Ex-military personnel

Leaving the army, navy or RAF and launching a civilian career can be challenging. The good news is that your skills are in demand!

The energy and utilities sector needs highly motivated people with transferable skills to build our workforce. Service leavers are a ‘rich talent pool’ with the technical skills, professional drive and personal determination that sector employers are looking for.

 

Transferable skills include:

  • Accountability
  • Initiative
  • Safety behaviour
  • Accurate/methodical approach
  • Discipline and rigour/ ability to follow processes
  • Time management
  • Planning
  • Teamwork
  • Problem solving
  • Confidence

Opportunities in Engineering 

Advancing technology, plus investment in the renewable and nuclear industries mean that talented engineers are needed more than ever.

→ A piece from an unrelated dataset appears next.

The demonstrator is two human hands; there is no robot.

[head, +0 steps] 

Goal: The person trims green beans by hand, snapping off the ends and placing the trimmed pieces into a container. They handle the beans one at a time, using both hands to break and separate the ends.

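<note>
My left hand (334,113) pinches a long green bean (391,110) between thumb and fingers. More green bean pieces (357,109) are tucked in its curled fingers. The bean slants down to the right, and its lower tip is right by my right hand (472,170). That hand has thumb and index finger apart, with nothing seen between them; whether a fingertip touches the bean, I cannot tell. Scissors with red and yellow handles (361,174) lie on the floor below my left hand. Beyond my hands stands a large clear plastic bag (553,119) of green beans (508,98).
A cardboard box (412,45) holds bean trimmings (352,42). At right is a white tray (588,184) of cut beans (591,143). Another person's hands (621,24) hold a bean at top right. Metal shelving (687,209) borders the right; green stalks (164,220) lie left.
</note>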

Up to 67,000 engineers will be needed over the next ten years. There’s an immediate need for practical, hands-on, technical problem-solvers who have the desire and initiative to manage, to lead and develop a career in engineering. This is the perfect opportunity to put your skills, knowledge and experience to the test.

A mechanical engineering technician can earn between £18,000 and £35,000 a year. Electrical engineers will earn at least £21,000 and chartered engineers can earn £45,000 or more.

Continue serving your country even after leaving the armed forces.

With over 14,000 veterans leaving the armed forces each year there is a recognition from industry leaders that the skills, attitudes, behaviour and culture that you acquire while serving in Her Majesty’s Armed Forces are invaluable and transferable. A career into the energy and utilities sector offers a secure future for ex-military personnel, with clear pathways for development at the heart of the UK’s economic sustainability.

Find out how Wendy, UK Resilience Engineer for National Grid, transferred her skills from the Royal Air Force to the Power Sector and how you can join the Power Industries here.

When I joined National Grid it was actually breaking down the building blocks of what I did within the services and understanding how that transfers across to civilian opportunities. My technical background gave me that stepping stone into an engineering company.

Opportunities in Apprenticeships

“I was a Marine Engineer Mechanic in the Royal Navy, and I love working with my hands. I was attracted to the adult apprenticeship because it enabled me to become a specialist, train practically in the field with a team and be paid well. It’s a great sector and I’m looking forward to building the next stage of my career.”

“Before starting my apprenticeship, I was looking for a change of career after serving in the army for eight years. I specialised in communications in the army and after making the decision to leave, I chose to build on the experience I’d already gained and learn new skills through an apprenticeship.”